Aleksandre Peikrishvili

Personal information
- Date of birth: 14 June 2006 (age 19)
- Place of birth: Tbilisi, Georgia
- Height: 1.84 m (6 ft 0 in)
- Position: Defensive midfielder

Team information
- Current team: Gagra (on loan from Dynamo Kyiv)
- Number: 21

Youth career
- 2013–2015: Metalurgi Rustavi
- 2015–2023: Dinamo Tbilisi

Senior career*
- Years: Team / Apps / (Gls)
- 2023: Dinamo Tbilisi II / 30 / (10)
- 2024: Dinamo Tbilisi / 0 / (0)
- 2024–: Dynamo Kyiv / 5 / (6)
- 2025: → Dinamo Tbilisi (Loan) / 1 / (0)
- 2026–: → Gagra (Loan) / 3 / (0)

International career^{‡}
- 2022: Georgia U16 / 1 / (0)
- 2022–2023: Georgia U17 / 5 / (0)
- 2023: Georgia U18 / 8 / (1)
- 2023–: Georgia U19 / 6 / (1)

= Aleksandre Peikrishvili =

Georgian footballer (born 2006)

Aleksandre "Lexo" Peikrishvili (ალექსანდრე ფეიქრიშვილი; born 14 June 2006) is a Georgian footballer who plays as a defensive midfielder for Erovnuli Liga club Gagra on loan from Dynamo Kyiv.
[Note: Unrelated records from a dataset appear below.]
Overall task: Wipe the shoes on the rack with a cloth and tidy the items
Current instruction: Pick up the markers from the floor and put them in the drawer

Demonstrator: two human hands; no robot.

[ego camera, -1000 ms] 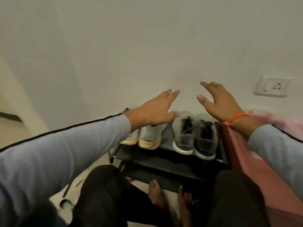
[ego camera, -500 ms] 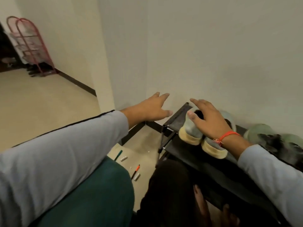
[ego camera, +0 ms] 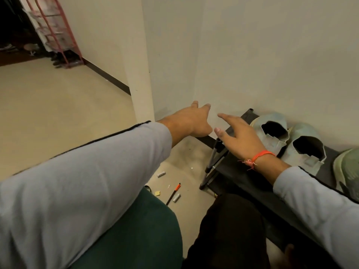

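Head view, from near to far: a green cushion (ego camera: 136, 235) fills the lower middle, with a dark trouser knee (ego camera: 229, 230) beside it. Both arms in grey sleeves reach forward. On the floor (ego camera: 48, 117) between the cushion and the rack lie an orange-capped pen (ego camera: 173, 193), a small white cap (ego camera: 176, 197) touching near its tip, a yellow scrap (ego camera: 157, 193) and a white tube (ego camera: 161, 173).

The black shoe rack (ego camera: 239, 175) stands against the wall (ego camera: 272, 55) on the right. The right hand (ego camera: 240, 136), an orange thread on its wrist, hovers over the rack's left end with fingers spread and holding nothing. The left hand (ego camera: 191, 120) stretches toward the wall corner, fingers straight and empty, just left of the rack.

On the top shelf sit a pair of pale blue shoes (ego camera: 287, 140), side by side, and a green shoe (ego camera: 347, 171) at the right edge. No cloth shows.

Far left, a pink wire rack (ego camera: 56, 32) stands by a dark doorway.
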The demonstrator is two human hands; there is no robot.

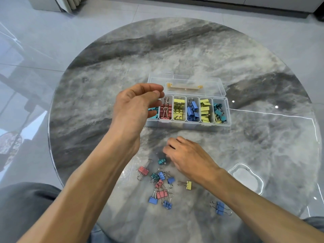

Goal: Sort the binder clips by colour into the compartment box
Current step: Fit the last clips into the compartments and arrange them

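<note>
- Left hand (135, 104) hovers over the far-left end of the clear plastic compartment box (188, 126), fingers loosely curled with thumb and fingertips close together; whether it pinches a clip I cannot tell, since nothing shows between them.
- Right hand (188, 157) lies low on the round grey marbled worktop (108, 71), knuckles up and fingers curled downward; its fingertips are hidden, so a grip cannot be confirmed.
- A small teal binder clip (162, 161) sits just beside those fingers, at about 8 o'clock from the right hand and touching or nearly touching it.
- Further unsorted clips lie loose in a cluster (160, 185) at 6 o'clock from the box: red, blue, teal and one yellow, with one blue clip (220, 207) apart at 4 o'clock.
- Inside the box, the compartments already hold teal, red, yellow, blue, yellow and teal clips from left to right.
- Judging by position, the right hand is far nearer the teal clip; the clip's wire handles are not clear, so its long axis is uncertain.
- Teal compartments sit at both ends of the box, at 11 and 1 o'clock from that clip.
</note>
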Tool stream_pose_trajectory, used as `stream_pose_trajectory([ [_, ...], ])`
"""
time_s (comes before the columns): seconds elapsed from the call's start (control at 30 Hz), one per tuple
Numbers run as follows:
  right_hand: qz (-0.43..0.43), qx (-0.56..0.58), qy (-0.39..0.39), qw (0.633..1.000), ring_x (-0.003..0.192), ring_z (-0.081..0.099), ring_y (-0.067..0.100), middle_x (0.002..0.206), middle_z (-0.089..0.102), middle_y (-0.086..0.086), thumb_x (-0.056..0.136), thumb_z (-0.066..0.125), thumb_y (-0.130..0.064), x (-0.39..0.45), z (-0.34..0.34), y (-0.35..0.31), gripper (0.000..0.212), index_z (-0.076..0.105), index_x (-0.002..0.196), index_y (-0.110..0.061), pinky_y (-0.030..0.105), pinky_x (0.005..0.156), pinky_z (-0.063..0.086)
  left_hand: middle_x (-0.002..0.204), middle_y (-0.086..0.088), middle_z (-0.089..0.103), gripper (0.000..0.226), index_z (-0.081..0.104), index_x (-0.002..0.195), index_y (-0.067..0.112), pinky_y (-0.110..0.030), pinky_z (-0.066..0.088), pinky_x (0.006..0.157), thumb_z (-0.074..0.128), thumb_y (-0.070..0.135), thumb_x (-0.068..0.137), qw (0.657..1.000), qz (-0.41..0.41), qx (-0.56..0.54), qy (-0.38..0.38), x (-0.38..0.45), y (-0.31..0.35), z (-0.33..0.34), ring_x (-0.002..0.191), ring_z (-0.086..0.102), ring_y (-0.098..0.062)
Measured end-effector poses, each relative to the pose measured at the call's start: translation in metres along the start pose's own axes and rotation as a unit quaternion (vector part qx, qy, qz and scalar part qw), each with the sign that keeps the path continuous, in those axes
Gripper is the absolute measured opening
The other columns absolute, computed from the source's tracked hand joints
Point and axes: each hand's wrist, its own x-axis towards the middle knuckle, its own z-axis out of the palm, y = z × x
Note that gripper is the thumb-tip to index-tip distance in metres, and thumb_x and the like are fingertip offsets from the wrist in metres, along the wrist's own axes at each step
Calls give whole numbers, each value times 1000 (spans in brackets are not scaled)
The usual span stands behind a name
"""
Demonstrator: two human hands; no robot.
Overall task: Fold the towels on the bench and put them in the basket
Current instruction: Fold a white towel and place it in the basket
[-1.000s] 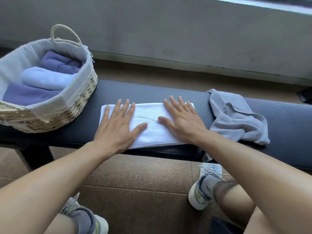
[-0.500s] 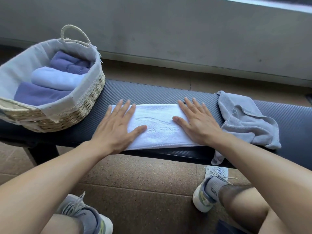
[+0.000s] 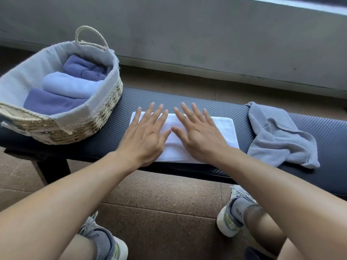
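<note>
A white towel [image 3: 224,129], folded into a long strip, lies across the dark bench [image 3: 197,104]. My left hand [image 3: 144,136] presses flat on its left part with fingers spread. My right hand [image 3: 199,134] presses flat on its middle, thumbs nearly meeting. Only the towel's right end and a sliver between my hands show. A crumpled grey towel [image 3: 277,136] lies on the bench to the right. The woven basket [image 3: 105,111] with a cloth liner stands on the bench at the left, holding folded purple and light blue towels [image 3: 71,85].
A grey concrete wall [image 3: 187,34] runs behind the bench. The tiled floor [image 3: 165,199] lies below, with my two feet in grey sneakers [image 3: 231,216] close to the bench's near edge. The basket's rope handle [image 3: 90,36] stands up at its far side.
My two hands have slid together toward the towel's middle, from spread apart to nearly touching thumbs. The view has shifted left, so the basket sits further right in frame.
</note>
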Motion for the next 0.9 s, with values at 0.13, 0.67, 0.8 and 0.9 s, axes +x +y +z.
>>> stream_pose_trajectory([
  [0.13, 3, -1, -21, 1000, 157, -10, 15, 171, 0, -8, 106, 17, -58, -2, 19, 2, 63, 7, 163, -33, 40, 127, -6, 171, 5, -1, 79, 5, 163, 23, -42, -9, 126, -2, 59, 93, 999, 1, 18, -48, -1, 0, 9, 156, -12, -14],
  [0.67, 59, -15, -40, 997, 156, -10, 8, 170, -1, -12, 97, 7, -72, -18, 3, 59, 73, 5, 162, -38, 38, 127, -7, 170, 5, -9, 82, -6, 161, 35, -42, -10, 126, -6, 74, 89, 996, 6, 31, -80, -2, -11, 7, 155, -16, -15],
  [0.8, 90, 21, -39, 995, 156, -8, 7, 170, 2, -13, 98, 12, -72, -22, 0, 77, 72, 8, 162, -38, 36, 127, -7, 170, 3, -11, 79, -6, 160, 38, -40, -12, 125, 0, 77, 92, 996, -7, 24, -84, -2, -14, 5, 155, -18, -18],
  [0.9, 107, 42, -48, 992, 156, -7, 8, 170, 2, -12, 98, 15, -72, -22, -3, 81, 73, 9, 162, -37, 36, 127, -5, 169, 2, -13, 77, -6, 160, 39, -39, -14, 124, 4, 75, 93, 996, -11, 20, -91, -2, -14, 3, 155, -19, -19],
])
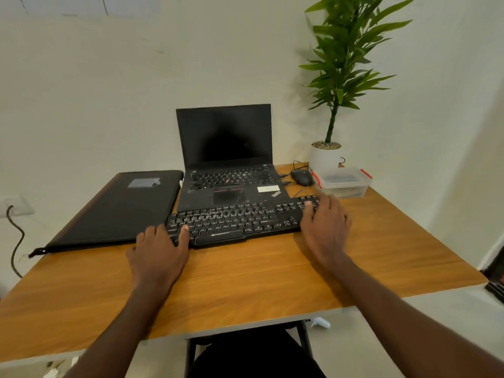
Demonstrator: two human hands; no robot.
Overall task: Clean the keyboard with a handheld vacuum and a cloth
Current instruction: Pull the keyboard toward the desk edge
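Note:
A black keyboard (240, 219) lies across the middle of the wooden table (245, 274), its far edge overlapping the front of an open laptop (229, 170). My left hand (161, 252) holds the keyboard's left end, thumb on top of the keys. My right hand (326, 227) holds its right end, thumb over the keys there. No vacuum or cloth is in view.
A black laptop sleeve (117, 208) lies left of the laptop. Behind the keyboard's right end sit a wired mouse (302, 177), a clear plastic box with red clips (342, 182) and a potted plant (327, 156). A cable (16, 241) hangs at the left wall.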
On 11 October 2023, Peikrishvili was named by English newspaper The Guardian as one of the best players born in 2006 worldwide.

==Club career==
Peikrishvili was born in Tbilisi to Giorgi Peikrishvili, a former footballer. He started his youth career at the age of 7, playing for Metalurgi Rustavi. In 2015, he moved to the Dinamo Tbilisi youth academy.

He scored 5 goals after 21 appearances in his first senior season with Dinamo Tbilisi. He was thus named as the Georgia's second best U-19 player of the year in a ceremonial organized by Georgian Football Federation.

On 16 July 2024, Peikrishvili signed a 5-year contract with Ukrainian club Dynamo Kyiv.